#### THE PROBLEM:
Return the run of lines below that opens with the line containing "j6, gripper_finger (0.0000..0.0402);" and closes with the line containing "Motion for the", keeping each one exact.

#### INFORMATION SHOWN:

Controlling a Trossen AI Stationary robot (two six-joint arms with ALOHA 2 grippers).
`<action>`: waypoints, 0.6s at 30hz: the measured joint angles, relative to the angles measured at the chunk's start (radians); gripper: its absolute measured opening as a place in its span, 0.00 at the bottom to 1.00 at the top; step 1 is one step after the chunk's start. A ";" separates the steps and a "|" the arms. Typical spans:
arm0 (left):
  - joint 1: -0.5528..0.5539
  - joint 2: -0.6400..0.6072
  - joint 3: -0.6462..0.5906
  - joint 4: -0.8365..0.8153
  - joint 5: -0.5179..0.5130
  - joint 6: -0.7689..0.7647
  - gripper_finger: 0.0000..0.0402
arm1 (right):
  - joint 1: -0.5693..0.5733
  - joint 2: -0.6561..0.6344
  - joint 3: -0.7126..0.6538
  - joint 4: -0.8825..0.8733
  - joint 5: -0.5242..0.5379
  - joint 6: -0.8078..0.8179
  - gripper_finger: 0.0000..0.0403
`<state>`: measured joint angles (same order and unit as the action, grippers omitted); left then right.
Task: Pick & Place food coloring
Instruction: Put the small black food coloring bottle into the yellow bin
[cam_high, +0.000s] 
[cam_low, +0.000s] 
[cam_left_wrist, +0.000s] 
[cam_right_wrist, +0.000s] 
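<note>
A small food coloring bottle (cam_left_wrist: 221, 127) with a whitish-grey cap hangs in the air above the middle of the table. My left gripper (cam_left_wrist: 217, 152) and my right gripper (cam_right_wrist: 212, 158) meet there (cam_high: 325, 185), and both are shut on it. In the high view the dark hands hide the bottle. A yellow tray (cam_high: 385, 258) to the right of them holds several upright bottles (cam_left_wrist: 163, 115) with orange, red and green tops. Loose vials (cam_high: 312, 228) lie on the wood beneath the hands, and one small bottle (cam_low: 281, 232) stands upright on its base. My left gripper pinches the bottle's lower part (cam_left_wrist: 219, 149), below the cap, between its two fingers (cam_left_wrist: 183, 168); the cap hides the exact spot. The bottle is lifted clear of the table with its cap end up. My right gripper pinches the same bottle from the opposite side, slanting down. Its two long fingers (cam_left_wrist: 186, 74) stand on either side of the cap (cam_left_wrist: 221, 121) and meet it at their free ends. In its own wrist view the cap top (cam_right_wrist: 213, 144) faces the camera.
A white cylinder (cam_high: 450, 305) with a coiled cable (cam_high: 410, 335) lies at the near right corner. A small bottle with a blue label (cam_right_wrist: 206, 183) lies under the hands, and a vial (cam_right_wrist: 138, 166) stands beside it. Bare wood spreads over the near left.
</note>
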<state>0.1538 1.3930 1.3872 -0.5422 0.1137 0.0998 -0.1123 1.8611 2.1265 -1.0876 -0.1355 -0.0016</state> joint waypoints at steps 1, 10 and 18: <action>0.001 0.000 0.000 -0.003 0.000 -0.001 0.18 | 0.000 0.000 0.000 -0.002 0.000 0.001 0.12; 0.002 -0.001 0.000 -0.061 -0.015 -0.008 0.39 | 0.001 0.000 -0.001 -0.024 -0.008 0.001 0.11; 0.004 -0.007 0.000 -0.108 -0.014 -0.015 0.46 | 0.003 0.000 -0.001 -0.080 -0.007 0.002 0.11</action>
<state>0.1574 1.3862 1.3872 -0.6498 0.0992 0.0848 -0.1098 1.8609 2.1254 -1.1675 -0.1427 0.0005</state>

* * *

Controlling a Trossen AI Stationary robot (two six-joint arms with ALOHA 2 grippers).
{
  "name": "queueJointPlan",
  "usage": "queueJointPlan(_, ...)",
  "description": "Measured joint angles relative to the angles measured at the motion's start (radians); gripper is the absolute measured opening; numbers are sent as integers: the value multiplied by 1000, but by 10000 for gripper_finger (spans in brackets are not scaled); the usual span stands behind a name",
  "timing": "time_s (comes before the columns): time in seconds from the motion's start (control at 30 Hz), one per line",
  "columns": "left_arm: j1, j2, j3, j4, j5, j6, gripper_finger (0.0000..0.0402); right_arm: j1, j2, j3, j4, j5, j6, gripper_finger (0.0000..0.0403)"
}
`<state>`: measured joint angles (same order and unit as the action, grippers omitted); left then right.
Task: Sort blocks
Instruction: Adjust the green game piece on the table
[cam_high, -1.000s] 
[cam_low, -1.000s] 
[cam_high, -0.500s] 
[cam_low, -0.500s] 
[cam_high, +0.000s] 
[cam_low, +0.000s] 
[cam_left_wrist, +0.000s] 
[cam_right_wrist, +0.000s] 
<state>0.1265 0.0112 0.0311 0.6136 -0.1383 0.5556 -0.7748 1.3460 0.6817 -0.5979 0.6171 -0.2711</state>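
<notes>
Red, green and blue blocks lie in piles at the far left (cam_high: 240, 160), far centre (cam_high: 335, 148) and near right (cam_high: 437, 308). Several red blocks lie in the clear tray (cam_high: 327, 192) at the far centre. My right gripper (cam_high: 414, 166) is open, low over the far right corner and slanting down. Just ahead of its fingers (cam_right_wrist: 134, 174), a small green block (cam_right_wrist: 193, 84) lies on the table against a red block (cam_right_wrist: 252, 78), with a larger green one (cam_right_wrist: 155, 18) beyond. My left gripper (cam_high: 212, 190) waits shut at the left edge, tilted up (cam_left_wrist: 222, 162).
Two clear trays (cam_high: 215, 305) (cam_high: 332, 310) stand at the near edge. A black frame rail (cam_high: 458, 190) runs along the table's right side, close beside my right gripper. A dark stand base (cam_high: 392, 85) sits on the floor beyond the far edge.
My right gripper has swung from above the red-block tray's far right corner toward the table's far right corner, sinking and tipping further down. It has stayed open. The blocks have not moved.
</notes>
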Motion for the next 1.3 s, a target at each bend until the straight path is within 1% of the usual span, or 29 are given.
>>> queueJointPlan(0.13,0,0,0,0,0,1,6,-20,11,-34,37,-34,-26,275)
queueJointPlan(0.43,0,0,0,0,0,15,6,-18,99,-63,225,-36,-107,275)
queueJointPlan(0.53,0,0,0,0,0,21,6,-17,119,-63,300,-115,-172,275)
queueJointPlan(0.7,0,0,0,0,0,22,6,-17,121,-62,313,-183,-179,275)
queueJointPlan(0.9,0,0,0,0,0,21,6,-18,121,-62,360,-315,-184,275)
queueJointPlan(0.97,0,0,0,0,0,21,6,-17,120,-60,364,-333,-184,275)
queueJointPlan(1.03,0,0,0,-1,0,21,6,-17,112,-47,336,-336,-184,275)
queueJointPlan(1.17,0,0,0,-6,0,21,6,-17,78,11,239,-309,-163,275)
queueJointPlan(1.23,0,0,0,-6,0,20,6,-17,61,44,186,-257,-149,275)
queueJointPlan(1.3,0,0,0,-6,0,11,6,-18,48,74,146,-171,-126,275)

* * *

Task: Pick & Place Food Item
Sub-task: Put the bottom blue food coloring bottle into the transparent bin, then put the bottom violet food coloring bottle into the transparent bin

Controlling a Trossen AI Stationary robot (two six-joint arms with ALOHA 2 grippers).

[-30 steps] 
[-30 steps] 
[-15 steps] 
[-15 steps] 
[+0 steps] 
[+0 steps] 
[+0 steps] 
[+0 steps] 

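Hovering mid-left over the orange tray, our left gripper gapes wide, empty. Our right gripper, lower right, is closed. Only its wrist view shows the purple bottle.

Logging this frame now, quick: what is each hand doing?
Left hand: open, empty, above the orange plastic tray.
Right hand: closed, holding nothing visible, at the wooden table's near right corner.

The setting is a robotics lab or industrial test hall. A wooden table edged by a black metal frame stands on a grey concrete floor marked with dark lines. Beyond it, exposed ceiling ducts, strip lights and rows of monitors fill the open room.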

#### THE COMPLETED TASK:
  "columns": "left_arm: j1, j2, j3, j4, j5, j6, gripper_finger (0.0000..0.0402); right_arm: j1, j2, j3, j4, j5, j6, gripper_finger (0.0000..0.0403)"
}
`<state>`: measured joint angles (same order and unit as the action, grippers omitted); left then right.
Task: Sort blocks
Instruction: Adjust the green game piece on the table
[cam_high, -1.000s] 
[cam_low, -1.000s] 
[cam_high, -0.500s] 
[cam_low, -0.500s] 
[cam_high, +0.000s] 
[cam_low, +0.000s] 
[cam_left_wrist, +0.000s] 
[cam_right_wrist, +0.000s] 
<state>0.1265 0.0112 0.0311 0.6136 -0.1383 0.5556 -0.7748 1.3460 0.6817 -0.5979 0.6171 -0.2711</state>
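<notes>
Red, green and blue blocks lie in piles at the far left (cam_high: 240, 160), far centre (cam_high: 335, 148) and near right (cam_high: 437, 308). Several red blocks lie in the clear tray (cam_high: 327, 192) at the far centre. My right gripper (cam_high: 414, 166) is open, low over the far right corner and slanting down. Just ahead of its fingers (cam_right_wrist: 134, 174), a small green block (cam_right_wrist: 193, 84) lies on the table against a red block (cam_right_wrist: 252, 78), with a larger green one (cam_right_wrist: 155, 18) beyond. My left gripper (cam_high: 212, 190) waits shut at the left edge, tilted up (cam_left_wrist: 222, 162).
Two clear trays (cam_high: 215, 305) (cam_high: 332, 310) stand at the near edge. A black frame rail (cam_high: 458, 190) runs along the table's right side, close beside my right gripper. A dark stand base (cam_high: 392, 85) sits on the floor beyond the far edge.
My right gripper has swung from above the red-block tray's far right corner toward the table's far right corner, sinking and tipping further down. It has stayed open. The blocks have not moved.
</notes>
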Motion for the next 1.3 s, a target at each bend until the straight path is within 1% of the usual span, or 29 are given.

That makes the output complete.